I can't believe the slackness of your nursery Lemur, it's really not good enough. It sounds to me as if the staff are either very inexperienced or just plain ignorant and lazy.

I had several biters when I ran the baby room (3m-2yrs) in my last nursery, a couple were REALLY bad. I had a method for dealing with any undesired behaviour (biting, hitting, pushing etc..) in line with the nursery policy but adapted for the age of the children.

The 'offender' would be swiftly removed from the child they'd bitten, told "you do not bite" or something similar and put over the other side of the room away from everyone else but still under my watchful eye. LOTS of fuss was made of the 'victim' and none given to the 'offender' for a while, depending on the age of the biter. The biter would then be re-included with a re-affirming " you bit x, it's not nice to bite, poor x" etc...

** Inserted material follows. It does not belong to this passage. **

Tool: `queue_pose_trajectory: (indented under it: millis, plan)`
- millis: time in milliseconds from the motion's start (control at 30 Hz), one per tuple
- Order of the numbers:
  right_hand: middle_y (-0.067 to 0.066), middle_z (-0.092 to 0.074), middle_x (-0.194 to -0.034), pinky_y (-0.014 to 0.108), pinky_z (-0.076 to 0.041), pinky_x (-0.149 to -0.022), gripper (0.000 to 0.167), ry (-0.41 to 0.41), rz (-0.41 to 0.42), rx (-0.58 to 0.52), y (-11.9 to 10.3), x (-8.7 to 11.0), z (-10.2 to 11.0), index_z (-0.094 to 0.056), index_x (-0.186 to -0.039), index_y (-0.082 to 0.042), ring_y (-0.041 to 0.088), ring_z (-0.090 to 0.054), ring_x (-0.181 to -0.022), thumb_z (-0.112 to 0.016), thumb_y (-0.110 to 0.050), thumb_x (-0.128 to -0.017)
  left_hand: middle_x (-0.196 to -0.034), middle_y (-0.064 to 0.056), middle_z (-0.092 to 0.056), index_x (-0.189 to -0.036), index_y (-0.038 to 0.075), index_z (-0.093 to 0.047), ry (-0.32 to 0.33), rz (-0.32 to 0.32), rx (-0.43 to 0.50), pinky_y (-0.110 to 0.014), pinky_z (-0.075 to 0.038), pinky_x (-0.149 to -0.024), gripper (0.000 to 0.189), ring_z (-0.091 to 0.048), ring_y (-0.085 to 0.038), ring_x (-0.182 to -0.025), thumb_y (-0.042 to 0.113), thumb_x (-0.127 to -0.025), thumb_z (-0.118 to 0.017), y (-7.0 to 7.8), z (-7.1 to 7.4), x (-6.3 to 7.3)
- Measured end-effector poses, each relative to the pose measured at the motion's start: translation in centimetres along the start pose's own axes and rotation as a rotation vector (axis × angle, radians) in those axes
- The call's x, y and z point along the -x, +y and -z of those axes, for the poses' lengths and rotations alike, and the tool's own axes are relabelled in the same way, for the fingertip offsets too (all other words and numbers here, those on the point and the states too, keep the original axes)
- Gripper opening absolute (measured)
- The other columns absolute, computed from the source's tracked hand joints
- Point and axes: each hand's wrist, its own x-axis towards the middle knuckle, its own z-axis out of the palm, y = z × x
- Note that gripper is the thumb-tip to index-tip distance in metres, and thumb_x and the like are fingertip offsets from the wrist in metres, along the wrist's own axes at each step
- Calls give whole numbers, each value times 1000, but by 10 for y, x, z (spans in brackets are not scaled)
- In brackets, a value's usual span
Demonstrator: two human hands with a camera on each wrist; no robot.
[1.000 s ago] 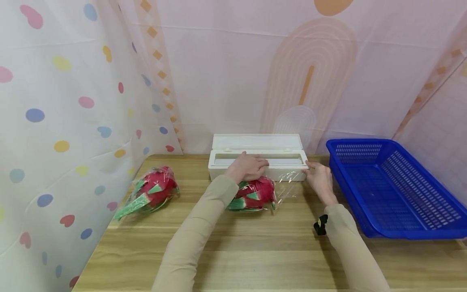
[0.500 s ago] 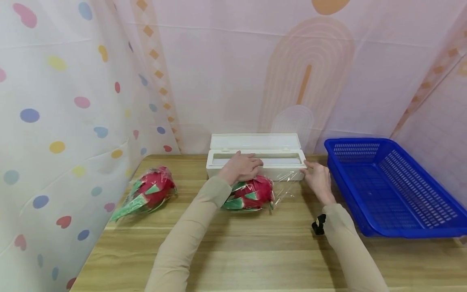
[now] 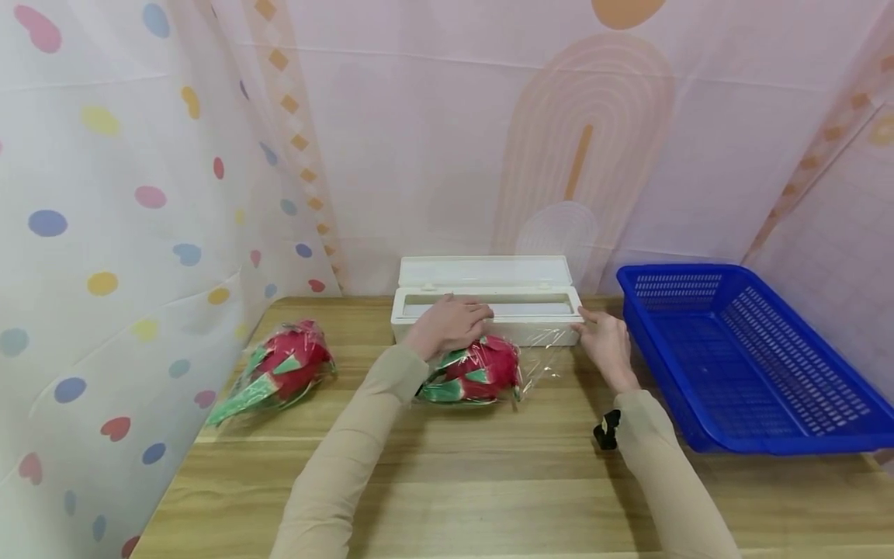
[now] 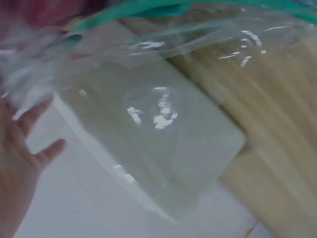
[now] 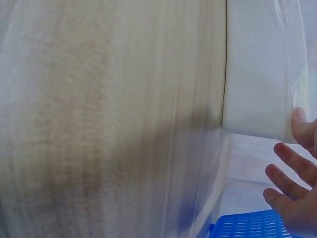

The aim of this 'time out' (for want of a better discription) was not to 'punish' the child as at this age they are far to young to be responsible for their actions/emotions. It was just to give a clear message that this behaviour was not acceptable or tolerated. The biter was also then watched like a hawk for possible biting opportunities with attempts to bite dealt with by removing the biter and saying "NO" etc..

It is impossible to watch a child ALL the time and sometimes they will bite no matter how hard you try to prevent it but you have to try and you have to be consistant. My strategy was by no means foolproof but it did seem to help discourage unwanted behaviour.

They do grow out of it eventually, it's just horrid at the time but it is perfectly normal and the whole child phsycologist thing is a load of old rhubarb, just proves they're talking out of their arses I'm afraid!

Don't let them fob you off or make you feel inadequate, you're doing a great job as your dd's mum and clearly want the best for her. I hope you get a more positive response from the nursery in future.